Low Apgar score is caused by hypoxic–ischemic injury. Apgar scores at 1 min and 5 min reflect the neonate's general condition immediately after birth and are predictive of neurological outcome, respectively. Several authors have reported that low Apgar score at 5 min is a risk factor for serious morbidity and mortality.19–21 In the present study, Apgar score at 1 min was not associated with poor outcome, but infants with low Apgar score at 5 min had greater risk of poor outcome compared to infants with higher Apgar score at 5 min. This finding was compatible with that reported in previous studies.
In this study, neonatal resuscitation level was predictive of death or neurological sequelae. The incidence of poor outcome in the infants who received epinephrine was significantly higher than in infants who were not given epinephrine. The need for a high level of resuscitation at delivery has been previously cited as a sensitive predictor of subsequent adverse outcome.13,22 When the need for cardiopulmonary resuscitation coexisted with severe acidemia, an adverse outcome was likely in >90% of cases.23
Both cord arterial lactate and pH are measures of acidemia. Fetal arterial lactate measures anaerobic metabolism whereas fetal pH reflects both anaerobic metabolism and acidemia due to increasing fetal carbon dioxide level. LDH is an important biomarker of cellular damage and is commonly designated as an outcome variable in experimental studies of HIE.24,25 AST, ALT, and CK as well as LDH may reflect cellular damage occurring in conjunction with extensive tissue damage in one or several organs.
Brain MRI is an essential method for establishing prognosis. One systematic review indicated that diffusion weighted and conventional MRI play an important role in prognostic evaluation.5 MRI findings in HIE infants are heterogeneous.2,3,15,26,27 In term neonates with brain injury, the specific regional distribution of injury was associated with different durations and severities of ischemia. Partial asphyxia caused cerebral white matter injury,15,26 whereas acute and profound asphyxia produced basal ganglia and thalamus injury.27 In this study, abnormal brain MRI findings were associated with poor outcome. We did not, however, evaluate the relationship between outcome and type of brain injury seen on MRI. Further investigation is necessary to confirm the relationship between outcome and type of MRI abnormality.
Limitations and strengths
This study has some limitations. First, the retrospective study design resulted in missing data; 67 cases (22.8%) did not provide outcome data.

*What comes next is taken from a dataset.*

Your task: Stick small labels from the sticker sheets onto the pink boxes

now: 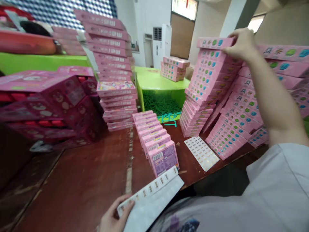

But whether or not the follow-up rate affected the true incidence of severe disabilities, is unclear.28,29 A second limitation was the lack of uniformity among techniques for evaluating neurodevelopment. In Japan, methods for assessing neurodevelopment are subject to the individual clinician's practices and institutional policies. Therefore, it is important to establish a standardized protocol for following high-risk infants.
Nevertheless, this study has several strengths. Notably, the response rate was high at 90.7%. In Japan, approximately 50% of neonates are delivered in private clinics. Mothers and newborns suffering from complications are generally transferred to a regional perinatal center, and it is likely that all infants with moderate or severe HIE are treated in NICU. Therefore, the present results accurately describe the current status of infants with HIE in Japan. Additionally, the findings may contribute information that may be useful for prenatal counseling of parents and for cross-national research.
Acknowledgments
The authors gratefully acknowledge Dr Hiroyuki Kidokoro, Dr Toru Kato, Dr Akihisa Okumura and Dr Fumio Hayakawa, who advised on the design of this study. The authors also gratefully acknowledge all staff members in the institutions enrolled in this study. This work was funded by the Japan Society of Perinatal and Neonatal Medicine.